Josh catches onto this and frowns at her, seemingly hit with a realization. “Donna, you can’t… did you go see someone or get…”

“I’m fine,” Donna says, wincing. “I don’t know why I said that. Point is, I’m concerned about all the Americans who don’t have health insurance because they work for an employer that is too small to be required to provide it, or they work too many part-time jobs, or they’re practically volunteering their entire life to put a man in office.”

“But you’re worried about me,” he says.

She is. She’s worried about him on a personal level. She’s pretty sure from the moment she saw him in the hospital with a bullet in his chest, from the months of horribly painful recovery, from the moments when it was excessively clear that despite his physical recovery he was still not okay, she’s been worried about him. But that doesn’t mean anything, not really. She can’t let it.

So she reasserts herself.

“Josh,” she says softly. “You need health insurance.”

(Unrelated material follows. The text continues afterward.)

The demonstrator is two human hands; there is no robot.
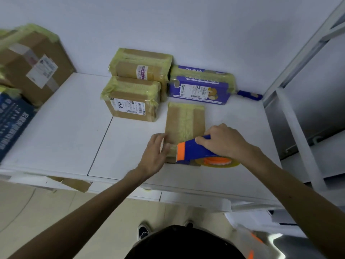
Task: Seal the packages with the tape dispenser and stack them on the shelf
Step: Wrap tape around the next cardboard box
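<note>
Both hands are at work near the front of the white tabletop (65, 118). I have the right hand (222, 142) curled round the blue handle of the tape dispenser (194, 150), fingers wrapped over the top. Its orange blade end lies on the near end of the flat brown package (184, 120), and the yellowish tape roll (218, 162) sits at the package's near right corner. The left hand (155, 152) lies with straight fingers pressed against the package's left edge, gripping nothing. The package lies flat, with a yellowish tape strip running down its length.

Just beyond it to the left sits a taped carton with a handwritten label (130, 101), touching a second taped carton (140, 66) behind it by the wall. Right of those lies a purple printed package (201, 86) bearing a shipping label. Beside it is what I take to be a blue handle (248, 94), too blurred to say more. At the far left a large brown carton (31, 62) shows above a blue printed box (11, 124), and a white metal shelf frame (291, 109) stands at the right
</note>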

He leans back again, which only leads to more coughing. “And where do you propose I get that?”

Where do you propose I get that? Donna turns the words over in her head, over and over again. 

And then she has an idea.

It’s a stupid idea, really. He’s sure to say no. He’s sure to laugh her out of the room, laugh her out of Iowa if it comes to that. Things are fragile enough between them, so the concept of doing this is ridiculous. He’ll never go along with it, and even if he did, how would it work? How could they possibly do it, what with being on different campaigns, with being in a kind of media spotlight, with being them.

And yet he’s right. Donna has seen his medical records; at one point, she had them memorized, filling out forms when his right arm was still too weak to do any kind of writing. She’s picked up white bag after white bag of little orange bottles from the pharmacy. She’s been the one to set up all of his many doctor’s appointments; they’ve gotten to be fewer and fewer over the years, but they’re still more frequent than probably anyone but the President. She probably knows the health issues he’s at risk for better than he does. There’s no way he’d get approved by an insurance company, not without paying a premium unaffordable even to him. The Santos campaign is too small to provide insurance, and he won’t quit just because of that. So there isn’t any other solution.

“Propose,” she whispers again, the word sticking into her brain.

It’s crazy, she thinks, but it just might work.

“Josh…” she says quietly. “Josh, I think we need to get married.”